One Response to “A bit of the history of the discount rate cut”

  1. gs Says:

    According to Bloomberg, Bernanke has taken exceptional interest in the causes of the Depression:

    It is perhaps fitting that Bernanke used the occasion of Milton Friedman’s 90th birthday to assume institutional responsibility for the Great Depression. He said: “I would like to say to Milton and Anna: Regarding the Great Depression. You’re right, we did it. We’re very sorry. But thanks to you, we won’t do it again.”

    He meant it. He won’t.

    Meanwhile, the Swiss are not amused (why do they hate us?):

    Swiss central bank chief Jean-Pierre Roth sharply criticised the US economic system in an interview published Sunday, after the home loans crisis that caused turmoil on world financial markets.

    The economic climate in Europe was “robust”, while Asia remained “dynamic”, he added.

    “There are certainly some question marks now surrounding the development of the American economy,” Roth said.

    Dinocrat: This account suggests a less planned and more improvised approach to the situation than we have inferred from some of the circumstances. One would like to think that the Fed has a game plan to stay ahead of events.

    Laura Tyson does not provide reassurance in this regard:

    …Chairman Greenspan said that central bankers were like drivers of a fancy new car whose mechanics they did not understand. When the car broke down and they looked under the hood, they didn’t know how the new system worked. But they did know their responsibility was to get the car running again even if they had to do some unintended damage in the process. Many critics still argue that the Fed’s dramatic monetary easing in 1998 inadvertently laid the foundation for the stock market bubble of 1999-2000. I disagree.

    (HT for the above links: TheStreet.com.)

    (After praising the wisdom of the government, Tyson points an accusing finger at hedge funds:

    Once the turmoil has subsided, the Federal Reserve should look under the hood once again to try to figure out exactly what went wrong with the mechanics of the global financial system this time around. Based on what we know now, it is a good bet that hedge funds played a major role and that tougher reporting requirements and supervision of their activities are warranted to enhance the access to reliable information on which wise investment decisions depend.

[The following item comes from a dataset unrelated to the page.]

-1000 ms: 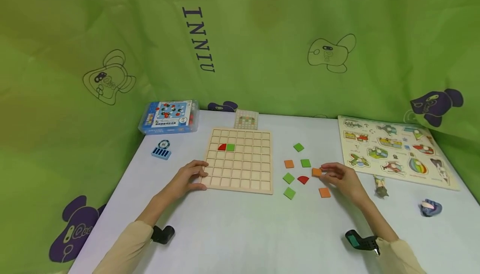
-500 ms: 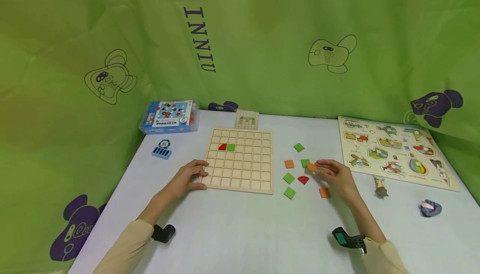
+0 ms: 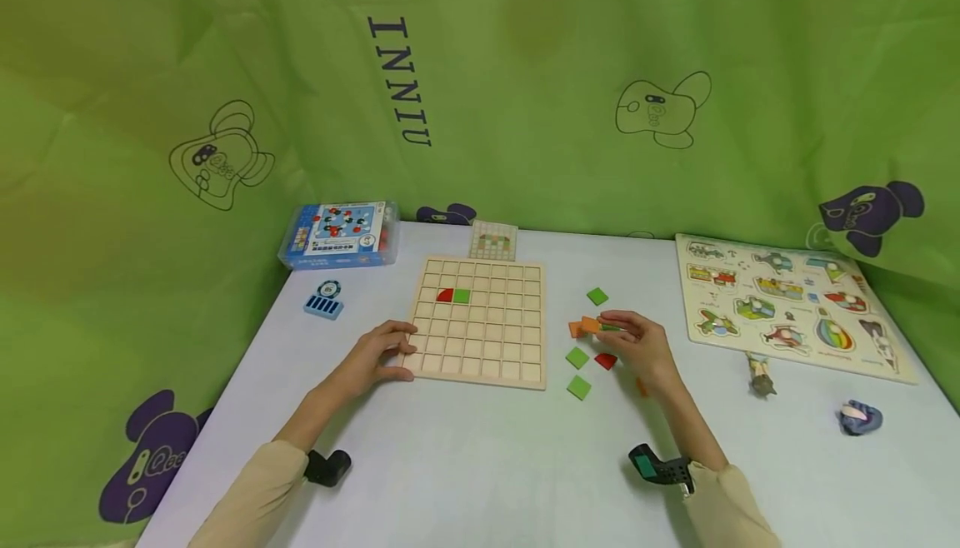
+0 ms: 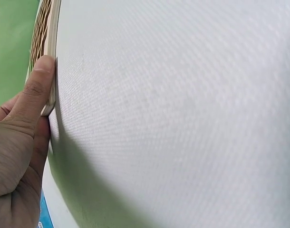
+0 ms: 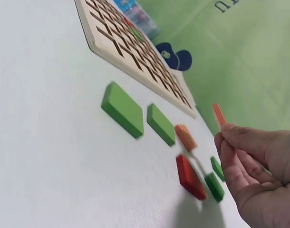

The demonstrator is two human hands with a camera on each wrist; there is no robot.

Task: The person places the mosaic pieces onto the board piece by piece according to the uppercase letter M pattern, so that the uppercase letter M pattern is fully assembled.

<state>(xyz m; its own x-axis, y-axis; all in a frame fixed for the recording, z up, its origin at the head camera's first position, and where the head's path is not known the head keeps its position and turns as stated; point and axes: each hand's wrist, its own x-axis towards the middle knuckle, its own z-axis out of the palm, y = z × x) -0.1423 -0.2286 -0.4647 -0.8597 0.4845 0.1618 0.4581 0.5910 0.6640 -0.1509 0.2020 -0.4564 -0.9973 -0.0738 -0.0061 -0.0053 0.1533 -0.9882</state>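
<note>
My right hand (image 3: 637,346) pinches an orange square tile (image 5: 218,114) between thumb and fingertips, held above the table. In the head view that tile overlaps another orange tile (image 3: 576,329) lying below. Green square tiles (image 3: 578,387) and a red quarter-circle tile (image 5: 189,176) lie around it; one green tile is partly hidden by the fingers. With its thumb at the front edge and fingers along the left side, my left hand (image 3: 378,354) holds the corner of a wooden grid board (image 3: 480,350). In the board sit a red quarter-circle (image 3: 446,295) and a green square (image 3: 462,296).
A small pattern card (image 3: 493,240) lies behind the board. At the left are a boxed set (image 3: 339,234) and a blue toy piece (image 3: 324,302). A picture puzzle board (image 3: 787,302) and two small figures (image 3: 762,375) are at the right. Green curtain surrounds the table.
My right hand has lifted the orange tile off the table and carried it left, over the other tiles. The left hand stays at the board's corner.
</note>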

    Hm. The hedge funds are not vestal virgins, but they trade the toxic mortgage instruments; it’s the big investment banks that design, fabricate and disseminate them. Surely it’s just a coincidence that disinterested academician Tyson is a Morgan Stanley director; surely it’s just a coincidence that someone on the political make for a putative Democratic administration would probably get herself blackballed by taking on the investment banks.)